WORK REQUEST
Look through the data for the string "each". Copy every line where it is found.

COLLECTED MATERIAL
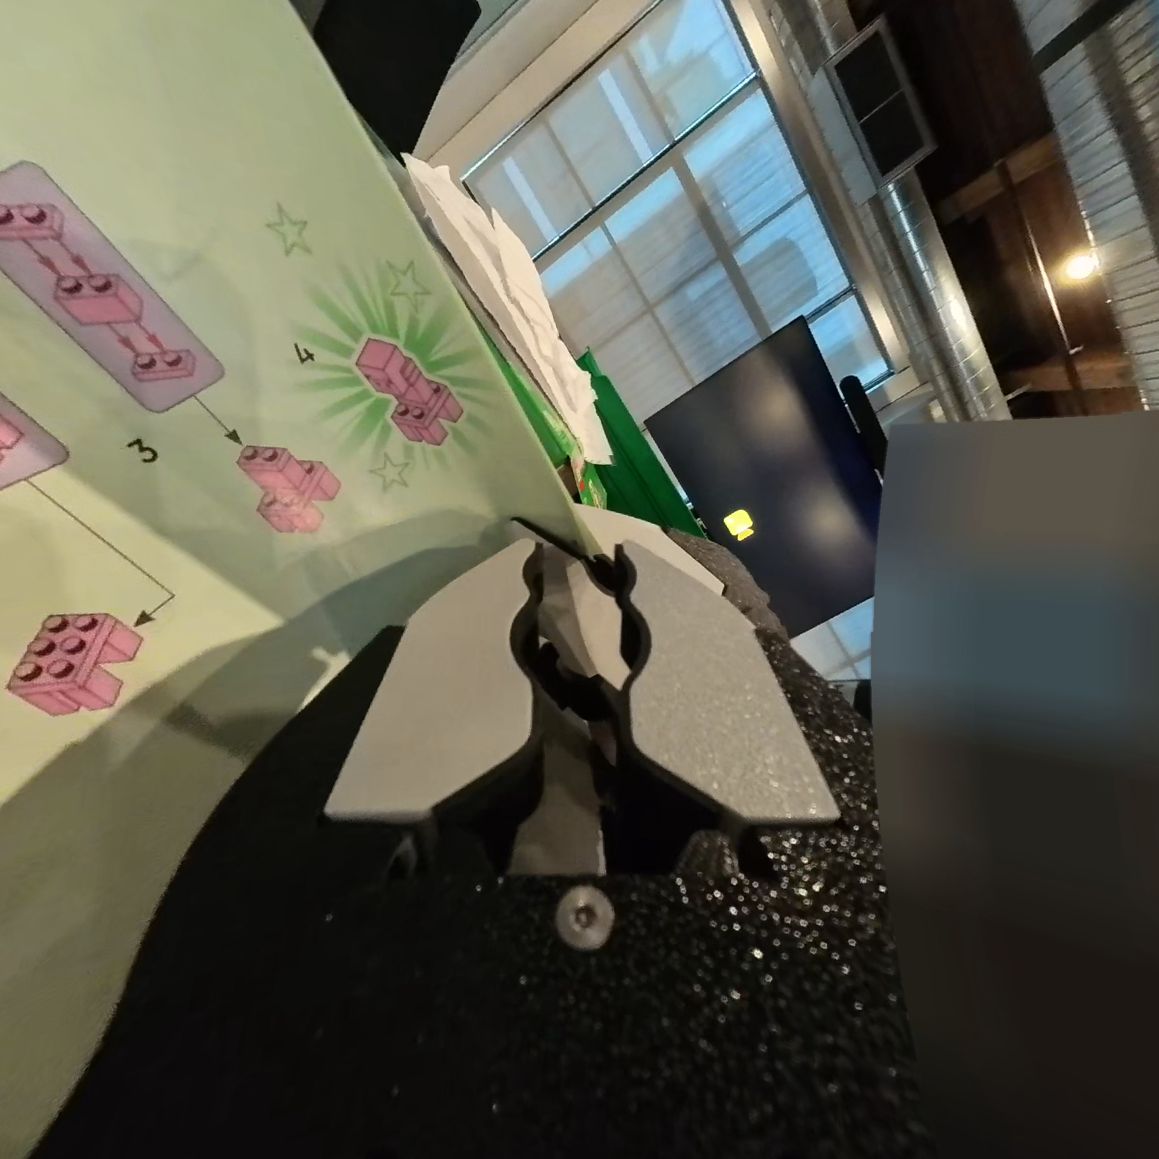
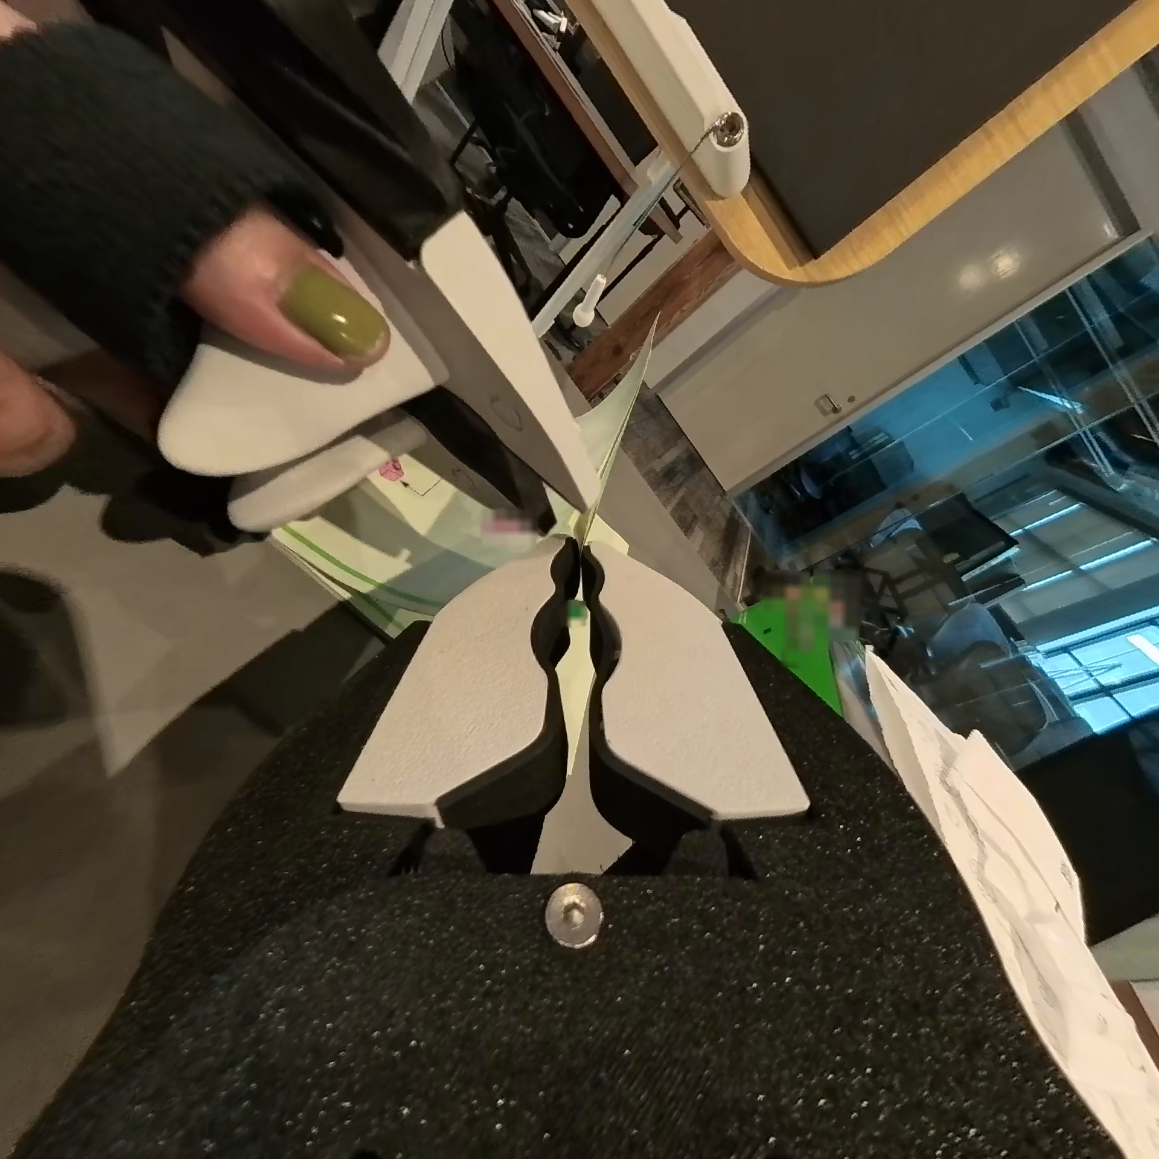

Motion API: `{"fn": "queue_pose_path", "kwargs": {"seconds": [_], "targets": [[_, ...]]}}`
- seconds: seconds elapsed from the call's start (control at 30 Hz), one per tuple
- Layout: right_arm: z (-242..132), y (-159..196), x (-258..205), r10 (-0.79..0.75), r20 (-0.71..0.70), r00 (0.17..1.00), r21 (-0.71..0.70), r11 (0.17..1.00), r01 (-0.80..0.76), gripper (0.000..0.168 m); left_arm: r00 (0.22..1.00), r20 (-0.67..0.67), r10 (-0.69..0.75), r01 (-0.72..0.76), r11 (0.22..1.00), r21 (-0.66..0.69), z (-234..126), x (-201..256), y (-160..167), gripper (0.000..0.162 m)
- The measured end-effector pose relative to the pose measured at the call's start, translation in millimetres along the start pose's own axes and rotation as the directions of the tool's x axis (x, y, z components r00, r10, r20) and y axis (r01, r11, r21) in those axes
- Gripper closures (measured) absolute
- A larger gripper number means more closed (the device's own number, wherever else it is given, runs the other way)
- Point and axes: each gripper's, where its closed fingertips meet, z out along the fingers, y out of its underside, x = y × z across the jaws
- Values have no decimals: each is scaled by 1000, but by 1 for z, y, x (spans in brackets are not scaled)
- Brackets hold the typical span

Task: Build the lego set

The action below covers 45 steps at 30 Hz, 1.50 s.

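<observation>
The pale green instruction booklet (image 1: 219,313), printed with pink brick pictures, is held up in the air and fills the left of the left wrist view. My left gripper (image 1: 577,555) is shut on the page's edge. In the right wrist view the booklet's page (image 2: 618,407) is seen edge-on as a thin sheet. My right gripper (image 2: 578,558) is shut on it. The left gripper (image 2: 580,502) comes in from the upper left, held by a hand in a black fingerless glove (image 2: 125,188), and its tips meet mine at the page. No loose bricks are in view.
A crumpled white paper sheet (image 1: 514,282) lies behind the booklet, and also at the right of the right wrist view (image 2: 972,878). A green box (image 1: 621,451) and a dark monitor (image 1: 765,489) stand behind. A wood-edged tabletop (image 2: 878,238) shows at the top right.
</observation>
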Motion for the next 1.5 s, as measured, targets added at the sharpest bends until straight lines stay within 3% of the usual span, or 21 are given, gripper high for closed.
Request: {"fn": "queue_pose_path", "kwargs": {"seconds": [0.63, 0.9, 1.5], "targets": [[-3, -2, 2, -16, -10, 1000, 8, 1000, 16, 168, 999, 21, -25, 25, 1000, 10, 1, -5, 0, 145], [-3, -3, 1, -91, -27, 995, -4, 996, 91, 168, 1000, -6, -27, 27, 999, 28, 0, -2, -3, 162], [-2, 3, 0, -60, 13, 998, -33, 998, 61, 161, 990, 99, 103, -106, 994, 20, 1, -7, -6, 162]]}}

YOUR SOLUTION
- Point and axes: each gripper's, where its closed fingertips meet, z out along the fingers, y out of its underside, x = y × z across the jaws
- Values have no decimals: each is scaled by 1000, but by 1 for z, y, x (spans in brackets are not scaled)

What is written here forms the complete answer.